◆ **PROBLEM DETAILS**
A set of records appears below. Print them all, word for word.

◆ **ENTRIES SHOWN**
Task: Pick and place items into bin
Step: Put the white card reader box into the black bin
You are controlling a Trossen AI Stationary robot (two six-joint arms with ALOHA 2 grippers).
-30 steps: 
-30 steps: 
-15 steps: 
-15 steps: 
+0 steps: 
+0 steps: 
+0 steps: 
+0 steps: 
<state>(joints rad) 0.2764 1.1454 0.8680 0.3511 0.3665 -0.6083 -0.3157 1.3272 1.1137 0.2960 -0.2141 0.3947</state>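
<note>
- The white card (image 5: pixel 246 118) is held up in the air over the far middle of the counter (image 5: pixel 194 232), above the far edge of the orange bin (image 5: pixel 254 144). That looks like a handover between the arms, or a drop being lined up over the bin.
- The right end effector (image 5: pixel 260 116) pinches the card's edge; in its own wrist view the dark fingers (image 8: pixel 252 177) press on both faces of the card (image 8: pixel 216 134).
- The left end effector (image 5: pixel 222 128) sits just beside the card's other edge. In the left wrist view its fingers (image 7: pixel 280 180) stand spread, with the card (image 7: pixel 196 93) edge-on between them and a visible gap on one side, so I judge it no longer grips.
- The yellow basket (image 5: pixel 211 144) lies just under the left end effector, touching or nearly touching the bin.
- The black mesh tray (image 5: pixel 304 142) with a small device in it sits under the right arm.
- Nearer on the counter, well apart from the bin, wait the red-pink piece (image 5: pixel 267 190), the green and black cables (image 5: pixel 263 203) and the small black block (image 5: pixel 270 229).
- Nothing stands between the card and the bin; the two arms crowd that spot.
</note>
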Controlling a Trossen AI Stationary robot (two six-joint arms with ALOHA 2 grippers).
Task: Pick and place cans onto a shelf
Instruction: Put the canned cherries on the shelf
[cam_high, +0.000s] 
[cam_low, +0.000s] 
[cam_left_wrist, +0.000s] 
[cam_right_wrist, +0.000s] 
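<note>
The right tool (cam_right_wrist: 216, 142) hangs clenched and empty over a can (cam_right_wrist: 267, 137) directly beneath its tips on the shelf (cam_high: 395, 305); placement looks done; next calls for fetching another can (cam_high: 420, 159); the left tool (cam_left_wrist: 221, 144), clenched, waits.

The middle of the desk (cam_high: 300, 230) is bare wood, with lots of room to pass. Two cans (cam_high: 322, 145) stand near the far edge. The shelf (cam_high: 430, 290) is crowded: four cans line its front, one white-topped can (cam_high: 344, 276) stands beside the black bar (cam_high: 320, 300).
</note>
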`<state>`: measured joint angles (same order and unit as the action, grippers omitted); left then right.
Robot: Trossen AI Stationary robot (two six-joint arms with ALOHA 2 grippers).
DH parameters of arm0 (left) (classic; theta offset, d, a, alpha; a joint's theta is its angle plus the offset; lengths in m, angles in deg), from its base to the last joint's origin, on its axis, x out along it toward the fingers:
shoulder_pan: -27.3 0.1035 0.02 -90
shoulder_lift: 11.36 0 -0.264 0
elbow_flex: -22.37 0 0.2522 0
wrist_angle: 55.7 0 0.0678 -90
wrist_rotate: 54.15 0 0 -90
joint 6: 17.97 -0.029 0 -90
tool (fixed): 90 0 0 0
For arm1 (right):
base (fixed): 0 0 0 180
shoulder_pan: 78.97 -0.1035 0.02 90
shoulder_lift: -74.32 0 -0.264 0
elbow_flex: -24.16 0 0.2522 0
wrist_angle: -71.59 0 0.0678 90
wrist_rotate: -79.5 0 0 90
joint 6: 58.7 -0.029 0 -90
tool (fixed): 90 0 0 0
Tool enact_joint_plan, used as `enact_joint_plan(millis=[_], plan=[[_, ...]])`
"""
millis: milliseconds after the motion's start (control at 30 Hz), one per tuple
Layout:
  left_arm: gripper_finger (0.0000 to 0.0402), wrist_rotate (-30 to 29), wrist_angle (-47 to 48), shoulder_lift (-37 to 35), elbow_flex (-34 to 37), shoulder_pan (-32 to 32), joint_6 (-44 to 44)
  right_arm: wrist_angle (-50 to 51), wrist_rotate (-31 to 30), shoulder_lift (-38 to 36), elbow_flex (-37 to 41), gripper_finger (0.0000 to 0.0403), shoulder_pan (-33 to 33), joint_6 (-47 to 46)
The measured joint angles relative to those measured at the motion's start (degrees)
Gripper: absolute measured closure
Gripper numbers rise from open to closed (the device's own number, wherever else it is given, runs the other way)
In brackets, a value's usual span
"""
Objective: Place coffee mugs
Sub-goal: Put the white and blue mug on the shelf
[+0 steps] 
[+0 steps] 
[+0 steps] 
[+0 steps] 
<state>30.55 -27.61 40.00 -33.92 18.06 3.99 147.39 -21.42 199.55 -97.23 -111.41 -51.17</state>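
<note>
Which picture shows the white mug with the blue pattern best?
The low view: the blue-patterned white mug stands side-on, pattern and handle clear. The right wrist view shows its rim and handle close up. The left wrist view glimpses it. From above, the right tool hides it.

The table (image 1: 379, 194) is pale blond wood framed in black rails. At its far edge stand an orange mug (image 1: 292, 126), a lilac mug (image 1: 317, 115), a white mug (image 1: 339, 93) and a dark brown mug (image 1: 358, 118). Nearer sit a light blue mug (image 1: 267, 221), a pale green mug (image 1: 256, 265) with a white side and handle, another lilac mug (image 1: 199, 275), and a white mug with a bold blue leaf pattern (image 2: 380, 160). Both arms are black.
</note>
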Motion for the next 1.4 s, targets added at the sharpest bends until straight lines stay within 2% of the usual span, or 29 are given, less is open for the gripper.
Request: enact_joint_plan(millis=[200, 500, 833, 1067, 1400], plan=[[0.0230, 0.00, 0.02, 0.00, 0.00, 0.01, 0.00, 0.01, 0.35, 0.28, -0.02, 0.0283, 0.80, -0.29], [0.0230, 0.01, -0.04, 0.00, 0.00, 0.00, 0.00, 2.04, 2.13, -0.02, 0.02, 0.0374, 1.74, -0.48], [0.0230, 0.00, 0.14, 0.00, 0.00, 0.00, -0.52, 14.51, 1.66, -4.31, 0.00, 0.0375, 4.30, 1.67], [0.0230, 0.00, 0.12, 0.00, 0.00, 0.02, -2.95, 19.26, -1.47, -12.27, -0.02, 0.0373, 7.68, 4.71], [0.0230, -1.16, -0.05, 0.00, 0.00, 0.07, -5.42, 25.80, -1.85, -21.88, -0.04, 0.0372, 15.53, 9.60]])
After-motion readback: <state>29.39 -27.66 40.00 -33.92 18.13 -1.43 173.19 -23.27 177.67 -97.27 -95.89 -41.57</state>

◆ **ANSWER FOR THIS EXERCISE**
Task: Pick and place items into bin
Step: Put the white card reader box into the black bin
You are controlling a Trossen AI Stationary robot (two six-joint arms with ALOHA 2 grippers).
-30 steps: 
-30 steps: 
-15 steps: 
-15 steps: 
+0 steps: 
+0 steps: 
+0 steps: 
+0 steps: 
<state>(joints rad) 0.2764 1.1454 0.8680 0.3511 0.3665 -0.6083 -0.3157 1.3272 1.1137 0.2960 -0.2141 0.3947</state>
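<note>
- The white card (image 5: pixel 246 118) is held up in the air over the far middle of the counter (image 5: pixel 194 232), above the far edge of the orange bin (image 5: pixel 254 144). That looks like a handover between the arms, or a drop being lined up over the bin.
- The right end effector (image 5: pixel 260 116) pinches the card's edge; in its own wrist view the dark fingers (image 8: pixel 252 177) press on both faces of the card (image 8: pixel 216 134).
- The left end effector (image 5: pixel 222 128) sits just beside the card's other edge. In the left wrist view its fingers (image 7: pixel 280 180) stand spread, with the card (image 7: pixel 196 93) edge-on between them and a visible gap on one side, so I judge it no longer grips.
- The yellow basket (image 5: pixel 211 144) lies just under the left end effector, touching or nearly touching the bin.
- The black mesh tray (image 5: pixel 304 142) with a small device in it sits under the right arm.
- Nearer on the counter, well apart from the bin, wait the red-pink piece (image 5: pixel 267 190), the green and black cables (image 5: pixel 263 203) and the small black block (image 5: pixel 270 229).
- Nothing stands between the card and the bin; the two arms crowd that spot.
</note>
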Controlling a Trossen AI Stationary robot (two six-joint arms with ALOHA 2 grippers).
Task: Pick and place cans onto a shelf
Instruction: Put the canned cherries on the shelf
[cam_high, +0.000s] 
[cam_low, +0.000s] 
[cam_left_wrist, +0.000s] 
[cam_right_wrist, +0.000s] 
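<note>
The right tool (cam_right_wrist: 216, 142) hangs clenched and empty over a can (cam_right_wrist: 267, 137) directly beneath its tips on the shelf (cam_high: 395, 305); placement looks done; next calls for fetching another can (cam_high: 420, 159); the left tool (cam_left_wrist: 221, 144), clenched, waits.

The middle of the desk (cam_high: 300, 230) is bare wood, with lots of room to pass. Two cans (cam_high: 322, 145) stand near the far edge. The shelf (cam_high: 430, 290) is crowded: four cans line its front, one white-topped can (cam_high: 344, 276) stands beside the black bar (cam_high: 320, 300).
</note>
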`<state>`: measured joint angles (same order and unit as the action, grippers omitted); left then right.
Robot: Trossen AI Stationary robot (two six-joint arms with ALOHA 2 grippers).
DH parameters of arm0 (left) (classic; theta offset, d, a, alpha; a joint's theta is its angle plus the offset; lengths in m, angles in deg), from its base to the last joint's origin, on its axis, x out along it toward the fingers:
shoulder_pan: -27.3 0.1035 0.02 -90
shoulder_lift: 11.36 0 -0.264 0
elbow_flex: -22.37 0 0.2522 0
wrist_angle: 55.7 0 0.0678 -90
wrist_rotate: 54.15 0 0 -90
joint 6: 17.97 -0.029 0 -90
tool (fixed): 90 0 0 0
For arm1 (right):
base (fixed): 0 0 0 180
shoulder_pan: 78.97 -0.1035 0.02 90
shoulder_lift: -74.32 0 -0.264 0
elbow_flex: -24.16 0 0.2522 0
wrist_angle: -71.59 0 0.0678 90
wrist_rotate: -79.5 0 0 90
joint 6: 58.7 -0.029 0 -90
tool (fixed): 90 0 0 0
Tool enact_joint_plan, used as `enact_joint_plan(millis=[_], plan=[[_, ...]])`
"""
millis: milliseconds after the motion's start (control at 30 Hz), one per tuple
Layout:
  left_arm: gripper_finger (0.0000 to 0.0402), wrist_rotate (-30 to 29), wrist_angle (-47 to 48), shoulder_lift (-37 to 35), elbow_flex (-34 to 37), shoulder_pan (-32 to 32), joint_6 (-44 to 44)
  right_arm: wrist_angle (-50 to 51), wrist_rotate (-31 to 30), shoulder_lift (-38 to 36), elbow_flex (-37 to 41), gripper_finger (0.0000 to 0.0403), shoulder_pan (-33 to 33), joint_6 (-47 to 46)
The measured joint angles relative to those measured at the motion's start (degrees)
Gripper: absolute measured closure
Gripper numbers rise from open to closed (the device's own number, wherever else it is given, runs the other way)
In brackets, a value's usual span
"""
Objective: Place coffee mugs
Sub-goal: Put the white and blue mug on the shelf
[+0 steps] 
[+0 steps] 
[+0 steps] 
[+0 steps] 
<state>30.55 -27.61 40.00 -33.92 18.06 3.99 147.39 -21.42 199.55 -97.23 -111.41 -51.17</state>
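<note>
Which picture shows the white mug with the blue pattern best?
The low view: the blue-patterned white mug stands side-on, pattern and handle clear. The right wrist view shows its rim and handle close up. The left wrist view glimpses it. From above, the right tool hides it.

The table (image 1: 379, 194) is pale blond wood framed in black rails. At its far edge stand an orange mug (image 1: 292, 126), a lilac mug (image 1: 317, 115), a white mug (image 1: 339, 93) and a dark brown mug (image 1: 358, 118). Nearer sit a light blue mug (image 1: 267, 221), a pale green mug (image 1: 256, 265) with a white side and handle, another lilac mug (image 1: 199, 275), and a white mug with a bold blue leaf pattern (image 2: 380, 160). Both arms are black.
</note>
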Motion for the next 1.4 s, targets added at the sharpest bends until straight lines stay within 2% of the usual span, or 29 are given, less is open for the gripper.
Request: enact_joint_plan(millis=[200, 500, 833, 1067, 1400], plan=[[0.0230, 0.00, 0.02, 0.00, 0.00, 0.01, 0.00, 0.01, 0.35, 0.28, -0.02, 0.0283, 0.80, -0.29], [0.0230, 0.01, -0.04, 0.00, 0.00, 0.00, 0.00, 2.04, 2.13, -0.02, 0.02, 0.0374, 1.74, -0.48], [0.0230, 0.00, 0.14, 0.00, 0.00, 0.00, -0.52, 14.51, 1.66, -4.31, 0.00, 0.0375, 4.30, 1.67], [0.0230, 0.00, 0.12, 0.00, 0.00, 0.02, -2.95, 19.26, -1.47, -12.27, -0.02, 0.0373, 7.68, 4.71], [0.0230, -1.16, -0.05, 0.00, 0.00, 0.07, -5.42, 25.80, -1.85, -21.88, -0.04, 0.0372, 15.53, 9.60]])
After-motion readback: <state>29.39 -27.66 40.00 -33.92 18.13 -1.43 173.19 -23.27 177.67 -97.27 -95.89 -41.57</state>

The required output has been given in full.